* [EXERCISE PROMPT]:
Below are the records; copy each line in which "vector" occurs.

* [RECORDS FOR THE EXERCISE]:
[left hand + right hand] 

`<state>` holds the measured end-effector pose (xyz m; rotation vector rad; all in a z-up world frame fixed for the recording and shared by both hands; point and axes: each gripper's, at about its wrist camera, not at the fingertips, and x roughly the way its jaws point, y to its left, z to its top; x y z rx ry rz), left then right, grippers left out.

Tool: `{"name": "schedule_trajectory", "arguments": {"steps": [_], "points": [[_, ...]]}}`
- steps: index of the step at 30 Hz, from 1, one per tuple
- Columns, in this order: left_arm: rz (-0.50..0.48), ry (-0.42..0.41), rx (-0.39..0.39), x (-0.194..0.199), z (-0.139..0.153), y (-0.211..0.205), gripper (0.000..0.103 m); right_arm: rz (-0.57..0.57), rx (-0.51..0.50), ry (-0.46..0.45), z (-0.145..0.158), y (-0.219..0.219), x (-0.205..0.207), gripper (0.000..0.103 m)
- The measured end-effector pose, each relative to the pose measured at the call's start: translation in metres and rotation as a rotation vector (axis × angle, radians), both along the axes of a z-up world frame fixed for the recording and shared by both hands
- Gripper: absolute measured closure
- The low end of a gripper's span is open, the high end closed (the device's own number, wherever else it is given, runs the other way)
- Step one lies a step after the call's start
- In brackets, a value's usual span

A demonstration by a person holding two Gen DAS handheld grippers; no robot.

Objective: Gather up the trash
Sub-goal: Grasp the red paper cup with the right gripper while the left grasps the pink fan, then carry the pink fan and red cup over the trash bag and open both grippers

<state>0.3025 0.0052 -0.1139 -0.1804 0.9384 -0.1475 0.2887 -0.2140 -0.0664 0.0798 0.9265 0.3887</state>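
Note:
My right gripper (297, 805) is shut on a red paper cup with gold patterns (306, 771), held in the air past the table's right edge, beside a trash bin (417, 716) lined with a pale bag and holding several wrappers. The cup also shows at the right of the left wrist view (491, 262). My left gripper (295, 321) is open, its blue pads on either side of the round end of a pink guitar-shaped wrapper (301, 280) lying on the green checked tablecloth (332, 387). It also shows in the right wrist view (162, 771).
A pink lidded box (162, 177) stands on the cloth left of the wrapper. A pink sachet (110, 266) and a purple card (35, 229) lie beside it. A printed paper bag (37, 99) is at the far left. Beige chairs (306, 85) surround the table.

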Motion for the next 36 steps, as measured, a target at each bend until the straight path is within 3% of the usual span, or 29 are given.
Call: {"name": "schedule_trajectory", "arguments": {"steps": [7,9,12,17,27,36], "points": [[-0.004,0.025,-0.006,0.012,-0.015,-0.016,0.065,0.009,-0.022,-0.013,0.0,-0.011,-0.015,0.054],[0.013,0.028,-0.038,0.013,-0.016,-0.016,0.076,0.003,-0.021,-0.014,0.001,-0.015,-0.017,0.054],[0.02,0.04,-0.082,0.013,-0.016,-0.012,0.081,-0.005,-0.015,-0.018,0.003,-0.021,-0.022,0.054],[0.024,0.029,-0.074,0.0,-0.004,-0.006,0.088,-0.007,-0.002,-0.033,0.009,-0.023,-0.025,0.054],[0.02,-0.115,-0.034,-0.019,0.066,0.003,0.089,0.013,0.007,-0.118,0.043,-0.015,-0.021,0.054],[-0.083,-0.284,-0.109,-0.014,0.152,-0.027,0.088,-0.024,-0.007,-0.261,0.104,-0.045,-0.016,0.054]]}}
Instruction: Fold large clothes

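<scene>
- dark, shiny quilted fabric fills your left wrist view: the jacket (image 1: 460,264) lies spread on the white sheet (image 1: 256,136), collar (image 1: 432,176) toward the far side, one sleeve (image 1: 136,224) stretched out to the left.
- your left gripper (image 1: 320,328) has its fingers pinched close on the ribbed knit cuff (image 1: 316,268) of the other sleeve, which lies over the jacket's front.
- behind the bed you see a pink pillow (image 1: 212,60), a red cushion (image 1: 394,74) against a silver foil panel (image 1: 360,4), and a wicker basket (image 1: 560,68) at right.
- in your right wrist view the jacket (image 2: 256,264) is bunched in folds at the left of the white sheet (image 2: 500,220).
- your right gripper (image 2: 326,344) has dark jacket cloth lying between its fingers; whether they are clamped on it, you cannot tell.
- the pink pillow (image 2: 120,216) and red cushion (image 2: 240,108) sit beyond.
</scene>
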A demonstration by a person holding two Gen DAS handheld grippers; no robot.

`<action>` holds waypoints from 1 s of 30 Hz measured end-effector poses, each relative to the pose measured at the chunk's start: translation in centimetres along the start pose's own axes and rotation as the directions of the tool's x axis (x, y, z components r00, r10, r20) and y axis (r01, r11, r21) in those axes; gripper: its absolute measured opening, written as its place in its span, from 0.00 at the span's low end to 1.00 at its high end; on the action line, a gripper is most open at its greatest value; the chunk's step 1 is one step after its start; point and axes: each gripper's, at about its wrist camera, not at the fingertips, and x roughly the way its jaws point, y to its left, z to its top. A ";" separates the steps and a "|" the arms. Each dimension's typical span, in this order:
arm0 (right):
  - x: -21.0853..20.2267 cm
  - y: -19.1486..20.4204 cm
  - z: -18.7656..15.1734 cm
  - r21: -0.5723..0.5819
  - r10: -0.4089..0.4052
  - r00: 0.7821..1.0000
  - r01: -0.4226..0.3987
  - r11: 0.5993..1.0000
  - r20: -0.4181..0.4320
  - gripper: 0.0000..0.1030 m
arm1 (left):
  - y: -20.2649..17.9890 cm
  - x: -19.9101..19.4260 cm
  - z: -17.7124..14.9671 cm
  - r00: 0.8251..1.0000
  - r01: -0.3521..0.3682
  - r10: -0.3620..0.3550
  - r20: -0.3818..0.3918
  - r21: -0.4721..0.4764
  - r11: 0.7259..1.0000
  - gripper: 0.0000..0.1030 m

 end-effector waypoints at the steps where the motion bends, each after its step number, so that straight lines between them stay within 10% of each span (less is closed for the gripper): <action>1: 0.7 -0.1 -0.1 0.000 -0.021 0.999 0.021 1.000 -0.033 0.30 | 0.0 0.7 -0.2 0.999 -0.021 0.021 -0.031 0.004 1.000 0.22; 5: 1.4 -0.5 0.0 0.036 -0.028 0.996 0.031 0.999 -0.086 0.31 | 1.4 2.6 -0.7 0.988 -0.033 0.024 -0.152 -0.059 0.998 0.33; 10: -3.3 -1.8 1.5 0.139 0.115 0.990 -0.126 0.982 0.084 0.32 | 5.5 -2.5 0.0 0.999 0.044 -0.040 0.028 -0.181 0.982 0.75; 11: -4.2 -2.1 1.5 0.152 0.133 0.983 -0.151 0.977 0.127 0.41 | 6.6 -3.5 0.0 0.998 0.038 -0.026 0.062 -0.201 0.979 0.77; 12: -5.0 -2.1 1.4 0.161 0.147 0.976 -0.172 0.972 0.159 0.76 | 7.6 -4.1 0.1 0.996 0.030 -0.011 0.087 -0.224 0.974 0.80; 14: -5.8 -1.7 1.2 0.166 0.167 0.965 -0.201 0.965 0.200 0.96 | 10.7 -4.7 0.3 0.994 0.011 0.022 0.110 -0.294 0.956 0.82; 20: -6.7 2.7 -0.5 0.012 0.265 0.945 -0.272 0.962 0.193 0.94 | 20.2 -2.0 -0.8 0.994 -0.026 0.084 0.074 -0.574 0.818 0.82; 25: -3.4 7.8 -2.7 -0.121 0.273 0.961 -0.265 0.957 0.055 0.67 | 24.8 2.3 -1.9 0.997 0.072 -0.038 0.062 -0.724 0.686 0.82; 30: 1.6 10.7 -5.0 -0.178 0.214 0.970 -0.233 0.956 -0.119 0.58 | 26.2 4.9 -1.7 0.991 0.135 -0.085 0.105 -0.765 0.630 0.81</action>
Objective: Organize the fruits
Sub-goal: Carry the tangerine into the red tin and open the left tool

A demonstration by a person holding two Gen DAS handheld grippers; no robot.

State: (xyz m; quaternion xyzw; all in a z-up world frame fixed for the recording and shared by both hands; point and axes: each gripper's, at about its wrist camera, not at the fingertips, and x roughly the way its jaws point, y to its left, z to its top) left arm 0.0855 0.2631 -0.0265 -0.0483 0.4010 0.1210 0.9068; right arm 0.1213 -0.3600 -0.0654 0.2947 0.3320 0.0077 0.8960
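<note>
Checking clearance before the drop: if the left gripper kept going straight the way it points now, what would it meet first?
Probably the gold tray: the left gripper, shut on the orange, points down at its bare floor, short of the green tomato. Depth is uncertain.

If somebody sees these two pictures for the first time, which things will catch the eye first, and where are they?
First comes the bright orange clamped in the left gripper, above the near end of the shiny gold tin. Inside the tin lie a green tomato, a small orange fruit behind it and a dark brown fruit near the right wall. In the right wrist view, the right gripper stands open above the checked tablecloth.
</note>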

* [YOUR SOLUTION]:
`<state>` holds the measured end-effector pose (xyz m; rotation vector rad; all in a z-up world frame fixed for the recording and shared by both hands; point and axes: each gripper's, at about its wrist camera, not at the fingertips, and x roughly the way its jaws point, y to its left, z to its top; x y z rx ry rz), left then right, grippers left out.
- The measured end-effector pose, each relative to the pose measured at the call's start: translation in metres and rotation as a rotation vector (axis × angle, radians), both along the axes of a z-up world frame fixed for the recording and shared by both hands

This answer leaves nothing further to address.